_Work instruction_
What I need is an exact repeat of the lines from the one with "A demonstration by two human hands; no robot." through the end of the listing below. Leave out every picture.

_Source material_
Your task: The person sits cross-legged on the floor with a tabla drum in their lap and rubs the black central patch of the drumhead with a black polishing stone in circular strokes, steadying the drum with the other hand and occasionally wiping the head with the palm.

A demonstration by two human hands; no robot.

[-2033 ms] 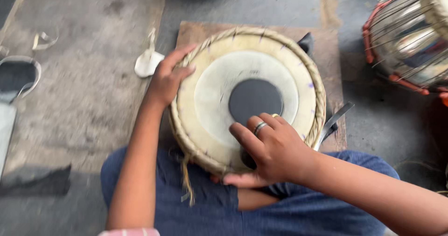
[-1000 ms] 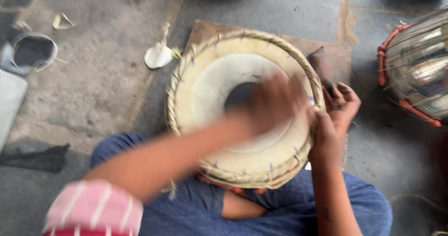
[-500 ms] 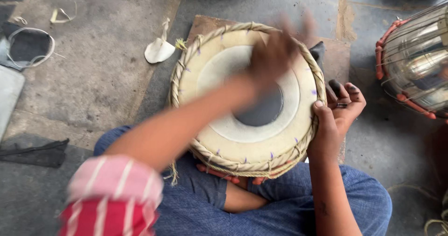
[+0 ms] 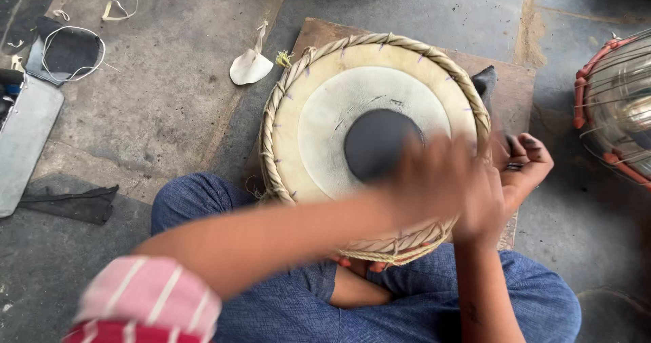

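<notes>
Cream skin drum with 1 black centre spot (image 4: 373,146): blurred left hand (image 4: 444,183) sweeps over it, finger state unclear, right hand (image 4: 522,170) curls fingers at the rim.

Around the drum (image 4: 339,132), bare concrete floor (image 4: 169,112) lies open to its left, past a pale scrap (image 4: 249,66) near the rim. To its right, a second metal drum (image 4: 617,112) narrows the gap. The crossed legs (image 4: 285,302) close the near side.
</notes>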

_Answer for the task_
A demonstration by two human hands; no robot.

[-2033 ms] 
[-1000 ms] 
[-500 ms] 
[+0 ms] 

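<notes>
Cream skin drum with 1 black centre spot (image 4: 373,146): blurred left hand (image 4: 444,183) sweeps over it, finger state unclear, right hand (image 4: 522,170) curls fingers at the rim.

Around the drum (image 4: 339,132), bare concrete floor (image 4: 169,112) lies open to its left, past a pale scrap (image 4: 249,66) near the rim. To its right, a second metal drum (image 4: 617,112) narrows the gap. The crossed legs (image 4: 285,302) close the near side.
</notes>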

With this, the output is complete.